La desaparición de seis jóvenes colombianas en Veracruz ha puesto de manifiesto una red internacional de trata de personas que opera desde Boca del Río.
Las mujeres, con edades entre 21 y 25 años, fueron liberadas tras una semana de cautiverio, pero hasta el momento no se han realizado detenciones en relación con el caso.

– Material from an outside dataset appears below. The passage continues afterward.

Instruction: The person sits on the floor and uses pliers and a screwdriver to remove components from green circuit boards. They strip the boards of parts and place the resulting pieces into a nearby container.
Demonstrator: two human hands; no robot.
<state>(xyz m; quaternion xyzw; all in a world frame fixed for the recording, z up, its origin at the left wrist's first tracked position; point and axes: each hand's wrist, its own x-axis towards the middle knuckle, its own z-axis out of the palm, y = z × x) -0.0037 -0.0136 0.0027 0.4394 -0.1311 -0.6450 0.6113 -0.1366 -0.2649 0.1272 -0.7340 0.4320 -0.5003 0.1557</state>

Los familiares de las víctimas han señalado a Yessica Anahí R. M., alias «Llith», como la principal responsable, quien supuestamente había prometido a las jóvenes trabajos como modelos en México. Se ha revelado que Yessica Anahí R.M. utilizó una fotografía y una credencial para intimidar a otras personas, presentándose como funcionaria del gobierno. Esta credencial la identificaba como parte del personal de servicio social en el Centro Integral de Justicia para Mujeres, que está bajo la Secretaría de Gobierno.
No obstante, al investigar en el directorio de la dependencia estatal, no se encontraron registros que validaran su vinculación formal con dicha oficina. El gobernador de Veracruz, Cuitláhuac García Jiménez, confirmó que, aunque Yessica había prestado servicios en la dependencia, nunca había sido empleada ni había ocupado un cargo oficial.
Al llegar a México, las jóvenes fueron despojadas de sus pasaportes bajo el pretexto de que debían trabajar para pagar su traslado y estancia. «Llith» controlaba sus movimientos y mantenía comunicación con las familias, exigiendo un rescate de mil dólares. Las víctimas habían expresado previamente a sus familiares que se sentían en peligro, enviando una fotografía de su captora como indicio de su situación.
La liberación de las jóvenes fue presentada por la Fiscalía General del Estado como resultado de un operativo, aunque los hechos sugieren que ellas fueron liberadas por sus captores y lograron escapar para buscar ayuda.
El vicepresidente de Relaciones Exteriores de Colombia, Jorge Rojas, informó este miércoles 2 de octubre, que las jóvenes ya se encontraban resguardadas en la embajada colombiana en México y en comunicación con sus familiares.
El diplomático confirmó que fueron víctimas de una red de trata de personas y alertó a sus connacionales a evitar caer en la red de tráfico de personas con la promesa de un empleo fuera de su país.
El caso tiene similitudes con un incidente anterior en Villahermosa, donde ocho jóvenes colombianas también fueron víctimas de una red de trata vinculada al Cartel de Jalisco Nueva Generación. En ambos casos, las mujeres fueron engañadas con promesas de trabajo y se les impidió regresar a su país al ser despojadas de sus documentos.
El modus operandi se describió de la siguiente manera: convencer a las mujeres de venir a México, cuando llegaban les atribuían una deuda de 120 mil pesos, que debían pagar con trabajo en eventos especiales hasta cubrirla en su totalidad. Como lo ocurrido en Veracruz, la red de trata les quita el pasaporte, imposibilitándolas para poder regresar a su país de origen y tampoco pueden salir sin supervisión.